§ WORK INSTRUCTIONS
Could you set down the listing below exactly, leaving out its pictures?

►

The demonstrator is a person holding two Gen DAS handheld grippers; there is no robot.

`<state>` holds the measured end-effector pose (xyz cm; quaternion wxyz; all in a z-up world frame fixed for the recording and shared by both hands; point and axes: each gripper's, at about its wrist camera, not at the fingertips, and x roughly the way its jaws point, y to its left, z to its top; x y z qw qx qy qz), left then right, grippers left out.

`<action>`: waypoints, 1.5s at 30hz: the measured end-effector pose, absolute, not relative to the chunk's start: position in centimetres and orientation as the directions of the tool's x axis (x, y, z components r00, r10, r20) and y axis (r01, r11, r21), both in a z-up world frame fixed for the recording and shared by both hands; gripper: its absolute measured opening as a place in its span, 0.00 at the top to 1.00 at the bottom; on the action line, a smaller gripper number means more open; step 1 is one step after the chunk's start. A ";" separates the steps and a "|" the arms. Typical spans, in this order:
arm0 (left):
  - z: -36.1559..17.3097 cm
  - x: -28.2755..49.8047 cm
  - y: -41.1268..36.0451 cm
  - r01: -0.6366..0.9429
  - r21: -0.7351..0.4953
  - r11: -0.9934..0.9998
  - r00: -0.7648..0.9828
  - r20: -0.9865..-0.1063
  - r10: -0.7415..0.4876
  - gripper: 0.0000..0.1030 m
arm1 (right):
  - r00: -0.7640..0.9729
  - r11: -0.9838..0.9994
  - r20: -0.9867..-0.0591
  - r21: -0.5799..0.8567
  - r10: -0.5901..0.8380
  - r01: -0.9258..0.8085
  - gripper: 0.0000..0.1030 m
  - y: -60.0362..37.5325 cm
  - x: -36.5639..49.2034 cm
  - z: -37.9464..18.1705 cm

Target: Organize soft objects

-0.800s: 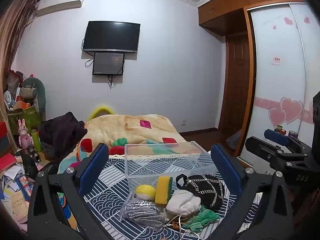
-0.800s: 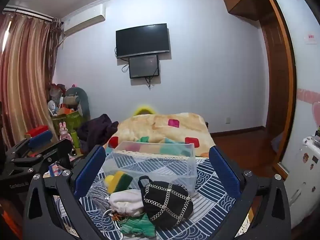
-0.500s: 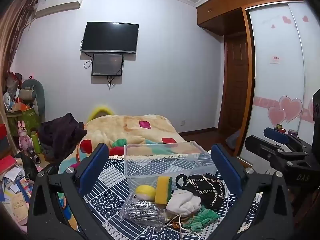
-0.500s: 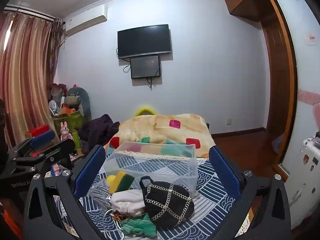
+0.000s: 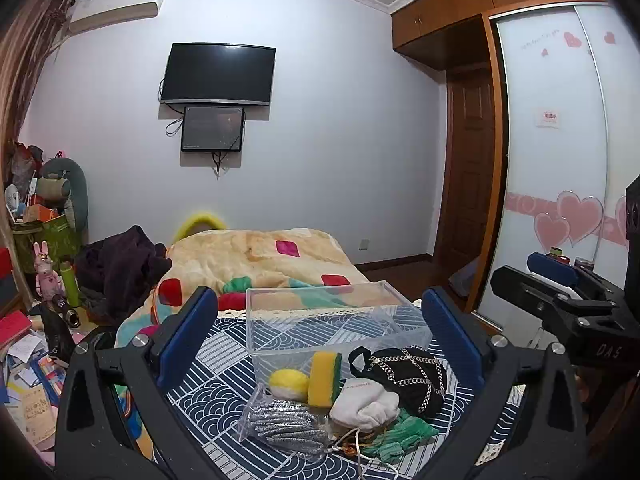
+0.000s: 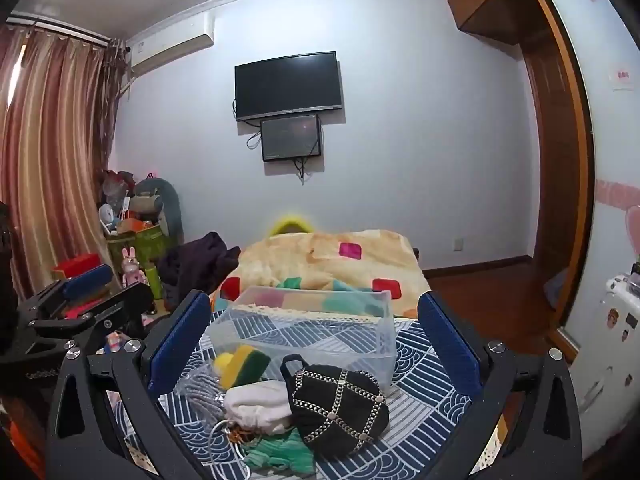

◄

§ EXERCISE RESULT
The demonstrator is a person holding two Gen DAS handheld grippers; there is no robot.

`<state>` holds the measured end-effector pose (xyz cm; quaternion wxyz; all in a z-up world frame fixed for the recording and shared by both hands; point and axes: each gripper's, at about its wrist camera, not at the fingertips, and x roughly the way its jaws point, y to its left, z to its top; x y z qw qx qy qz), left then right, grippers left out.

`<action>`: waypoints, 1.5s at 30hz: the measured end-effector pose, absolute, not relative to the chunk's start: position in centimetres and orientation as the directions of the tool's x axis (x, y, z components r00, r10, r20) and y axis (r01, r11, r21), both in a z-up world frame fixed for the recording and shared by both hands; gripper: its absolute measured opening as a place in its span, 0.00 at the top to 1.00 at the bottom; on the action line, a smaller gripper number means more open; step 1 is one step after the chunk's start. A ";" separates the steps and a "|" the arms. Typical spans, in this order:
arm0 (left):
  - z: -36.1559..17.3097 cm
  - x: -28.2755..49.8047 cm
  - y: -41.1268..36.0451 cm
  - r01: -0.6366..0.9429
  - r21: -0.7351..0.4953
  - r11: -0.9934..0.9998
  - r00: -0.7648..0.9828
  - r20: -0.9865..-0.1063
  - r10: -0.7415..0.4876
  - gripper: 0.0000..0.1030 m
arm1 (right):
  - r00: -0.7640..0.9729
  - r11: -0.9838..0.9994
  - r20: -0.9867..-0.0591
  - r21: -0.5799..0.8567
  - r10: -0.5901..0.8380
  - r01: -0.9258..0.8085
  - gripper: 0.0000..0.1030 m
  - y: -60.0362..37.5325 cm
  - x: -36.5639..49.2034 cm
  - z: -37.9464..18.1705 cm

Target: Organize soft objects

-0.800s: 
-0.800s: 
-0.500s: 
-0.500s: 
+0.000s: 
+0.000s: 

What came before is the complete response.